▶ DATA SHOWN:
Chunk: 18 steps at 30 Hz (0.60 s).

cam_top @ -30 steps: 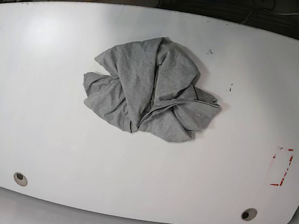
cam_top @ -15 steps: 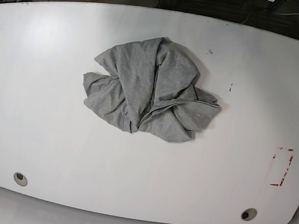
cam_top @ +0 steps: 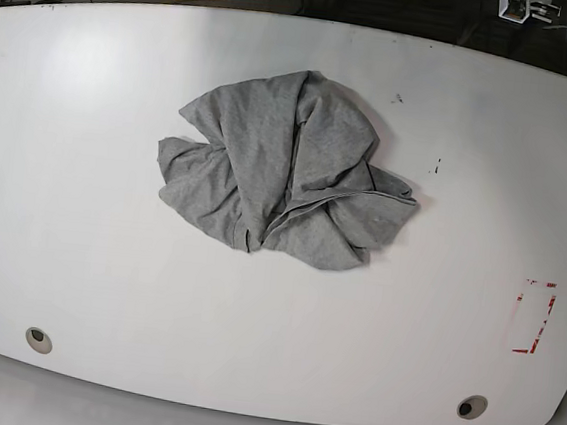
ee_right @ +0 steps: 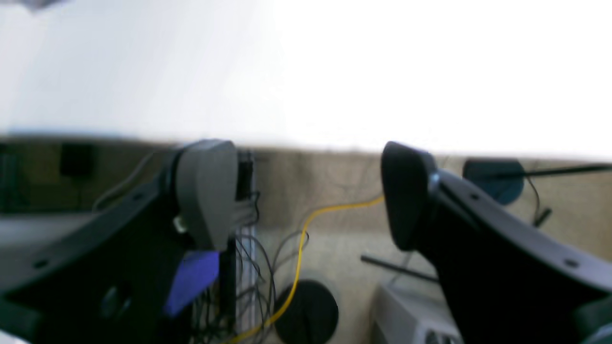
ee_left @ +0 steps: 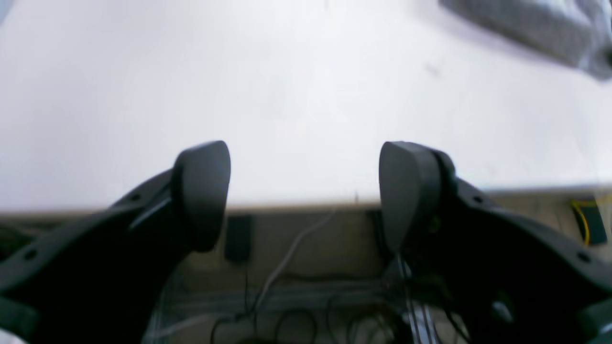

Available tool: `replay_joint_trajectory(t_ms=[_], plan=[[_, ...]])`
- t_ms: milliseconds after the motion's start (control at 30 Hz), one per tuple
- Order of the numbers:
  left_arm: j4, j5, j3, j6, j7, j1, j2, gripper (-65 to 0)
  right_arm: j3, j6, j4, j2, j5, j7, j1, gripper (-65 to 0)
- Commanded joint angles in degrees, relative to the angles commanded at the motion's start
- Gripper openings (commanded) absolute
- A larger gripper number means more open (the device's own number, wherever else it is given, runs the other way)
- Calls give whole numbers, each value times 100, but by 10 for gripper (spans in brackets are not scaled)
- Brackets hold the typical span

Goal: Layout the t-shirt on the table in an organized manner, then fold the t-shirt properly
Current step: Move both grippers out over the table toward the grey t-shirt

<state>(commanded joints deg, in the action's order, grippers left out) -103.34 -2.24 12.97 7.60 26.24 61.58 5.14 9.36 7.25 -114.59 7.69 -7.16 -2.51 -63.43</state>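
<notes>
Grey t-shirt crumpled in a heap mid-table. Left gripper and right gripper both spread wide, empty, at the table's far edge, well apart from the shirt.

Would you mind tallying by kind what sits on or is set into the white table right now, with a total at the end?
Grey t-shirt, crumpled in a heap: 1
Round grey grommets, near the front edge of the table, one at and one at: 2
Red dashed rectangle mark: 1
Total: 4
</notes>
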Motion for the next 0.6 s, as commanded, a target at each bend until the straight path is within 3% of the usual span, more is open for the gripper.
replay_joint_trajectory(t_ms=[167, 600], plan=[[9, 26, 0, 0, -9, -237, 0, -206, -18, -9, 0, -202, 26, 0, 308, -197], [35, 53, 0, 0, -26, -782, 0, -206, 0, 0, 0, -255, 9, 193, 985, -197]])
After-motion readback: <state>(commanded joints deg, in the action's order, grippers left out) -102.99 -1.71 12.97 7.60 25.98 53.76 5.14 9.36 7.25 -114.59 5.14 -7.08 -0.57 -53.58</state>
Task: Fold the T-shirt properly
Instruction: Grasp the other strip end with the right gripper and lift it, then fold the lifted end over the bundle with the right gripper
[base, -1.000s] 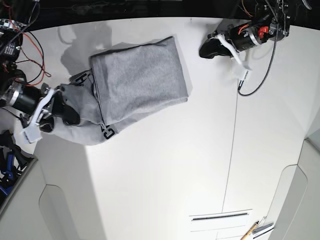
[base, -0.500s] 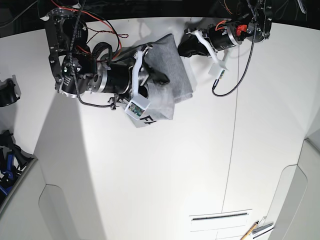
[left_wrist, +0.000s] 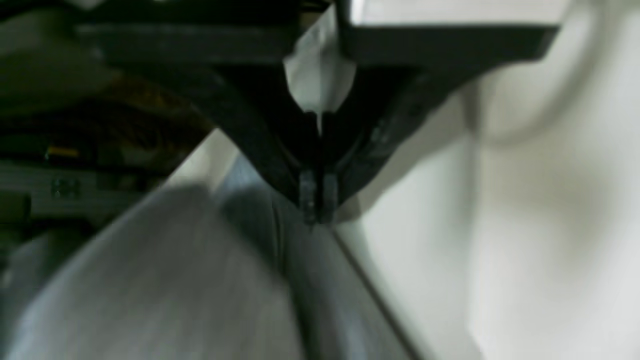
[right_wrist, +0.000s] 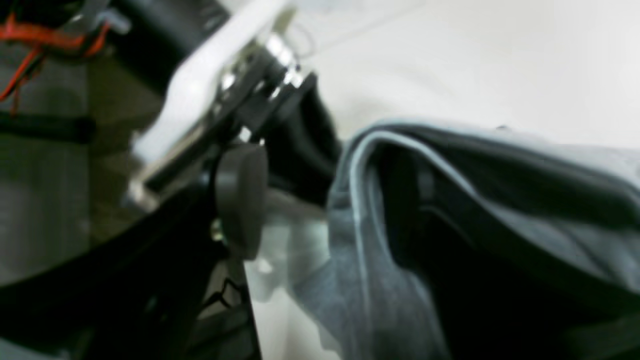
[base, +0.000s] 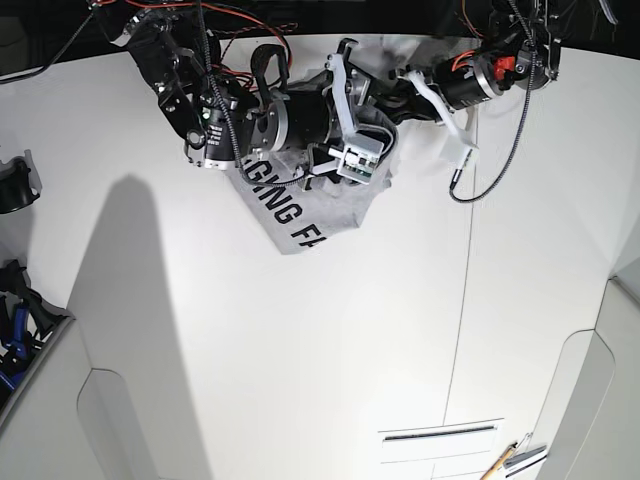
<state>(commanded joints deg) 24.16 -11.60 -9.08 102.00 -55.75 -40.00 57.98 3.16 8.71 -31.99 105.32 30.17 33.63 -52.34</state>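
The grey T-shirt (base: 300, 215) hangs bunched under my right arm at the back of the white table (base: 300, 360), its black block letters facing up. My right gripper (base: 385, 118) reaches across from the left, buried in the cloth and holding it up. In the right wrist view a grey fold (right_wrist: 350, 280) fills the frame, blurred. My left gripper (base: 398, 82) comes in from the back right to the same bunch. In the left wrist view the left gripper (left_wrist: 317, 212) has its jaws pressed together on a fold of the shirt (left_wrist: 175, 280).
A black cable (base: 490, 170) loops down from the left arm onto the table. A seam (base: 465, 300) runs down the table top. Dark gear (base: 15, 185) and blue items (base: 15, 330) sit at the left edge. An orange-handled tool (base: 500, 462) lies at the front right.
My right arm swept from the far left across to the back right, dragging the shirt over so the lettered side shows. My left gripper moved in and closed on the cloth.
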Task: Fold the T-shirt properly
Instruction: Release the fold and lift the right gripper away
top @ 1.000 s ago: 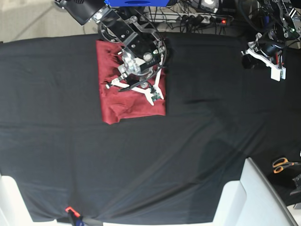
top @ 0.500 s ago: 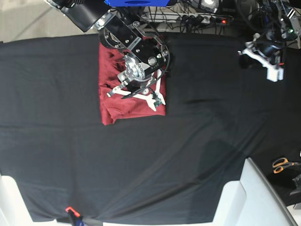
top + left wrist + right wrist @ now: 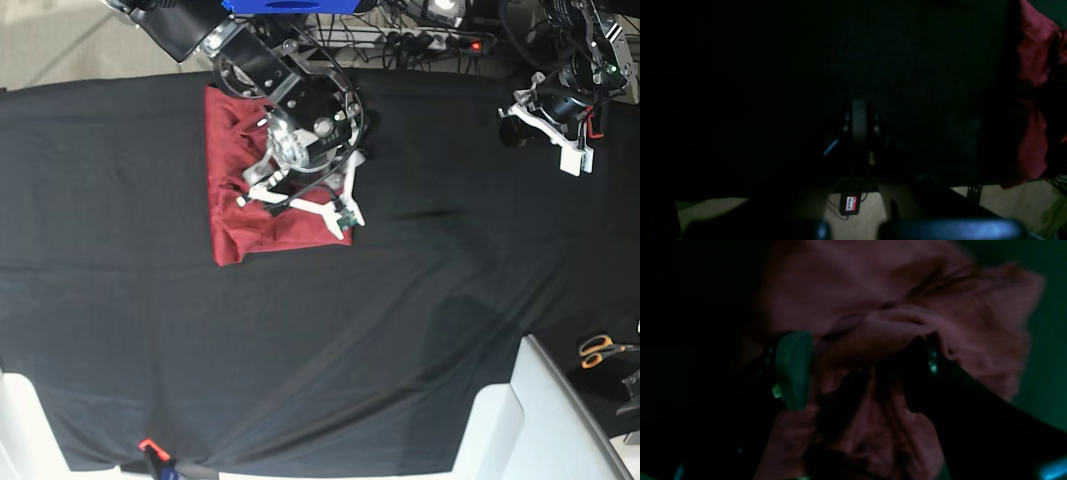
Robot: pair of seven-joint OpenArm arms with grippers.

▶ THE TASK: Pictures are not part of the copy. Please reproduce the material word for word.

▶ EXPECTED ANSWER:
Chunk: 18 steps at 30 Hz (0.60 s).

cam_top @ -30 steps: 
cam_top @ -15 steps: 
cam_top @ +0 steps: 
ee_right @ +0 steps: 
ee_left @ +0 steps: 

Available tool: `replay_joint_trajectory(t_ms=[_], plan=[[_, ...]])`
- t_ms: milliseconds after the motion's start (control at 30 Hz), one per tuple
- Order of the numbers:
  left_arm: j4, j5, j3, j6, j7, j1, j2, gripper (-65 to 0)
  right_arm: j3, j6, j4, j2, j5, j7, j1, gripper (-65 to 0)
- Commanded joint angles in degrees, relative to the angles commanded at the motion's start
- Gripper openings (commanded) absolute
- A larger gripper number means more open (the device's own number, wherever else it is given, runs the other way)
- Calls give whole numbers, each value times 100, but by 10 for gripper (spans in brackets are not scaled)
- Brackets hold the typical span

Goal: Layout the t-shirt on the table in an organized manner, then fold the t-shirt properly
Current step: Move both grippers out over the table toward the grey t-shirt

<state>(commanded joints deg, in the action's order, grippers left out) -103.34 -2.24 12.97 7.60 26.24 61.58 5.14 9.36 7.25 -114.59 7.69 -7.16 -2.51 -63.43</state>
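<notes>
Grey t-shirt crumpled in a heap mid-table. Left gripper and right gripper both spread wide, empty, at the table's far edge, well apart from the shirt.

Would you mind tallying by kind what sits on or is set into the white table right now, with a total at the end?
Grey t-shirt, crumpled in a heap: 1
Round grey grommets, near the front edge of the table, one at and one at: 2
Red dashed rectangle mark: 1
Total: 4
</notes>
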Motion for the next 0.6 s, as commanded, a target at each bend until the straight path is within 3% of the usual span, more is open for the gripper.
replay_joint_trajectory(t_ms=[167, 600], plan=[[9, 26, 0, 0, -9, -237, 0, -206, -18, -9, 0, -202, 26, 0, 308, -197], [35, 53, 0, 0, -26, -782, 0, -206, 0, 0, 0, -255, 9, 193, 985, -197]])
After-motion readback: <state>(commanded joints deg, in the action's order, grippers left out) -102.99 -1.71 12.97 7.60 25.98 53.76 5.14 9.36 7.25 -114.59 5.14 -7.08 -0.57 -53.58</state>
Task: Fold the T-shirt properly
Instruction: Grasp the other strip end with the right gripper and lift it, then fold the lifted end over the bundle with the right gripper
[base, -1.000s] 
[base, -0.500s] 
[left_wrist, +0.000s] 
[right_wrist, +0.000s] 
[base, +0.000s] 
<state>(commanded joints deg) 24.16 -11.60 -9.08 102.00 -55.75 -40.00 57.98 3.16 8.71 -31.99 105.32 30.17 33.63 -52.34</state>
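The grey T-shirt (base: 300, 215) hangs bunched under my right arm at the back of the white table (base: 300, 360), its black block letters facing up. My right gripper (base: 385, 118) reaches across from the left, buried in the cloth and holding it up. In the right wrist view a grey fold (right_wrist: 350, 280) fills the frame, blurred. My left gripper (base: 398, 82) comes in from the back right to the same bunch. In the left wrist view the left gripper (left_wrist: 317, 212) has its jaws pressed together on a fold of the shirt (left_wrist: 175, 280).
A black cable (base: 490, 170) loops down from the left arm onto the table. A seam (base: 465, 300) runs down the table top. Dark gear (base: 15, 185) and blue items (base: 15, 330) sit at the left edge. An orange-handled tool (base: 500, 462) lies at the front right.
My right arm swept from the far left across to the back right, dragging the shirt over so the lettered side shows. My left gripper moved in and closed on the cloth.
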Task: Fold the T-shirt properly
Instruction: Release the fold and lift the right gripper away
top @ 1.000 s ago: 
top @ 0.500 s ago: 
top + left wrist + right wrist @ now: 
Robot: pair of seven-joint OpenArm arms with grippers.

The requested output is now complete.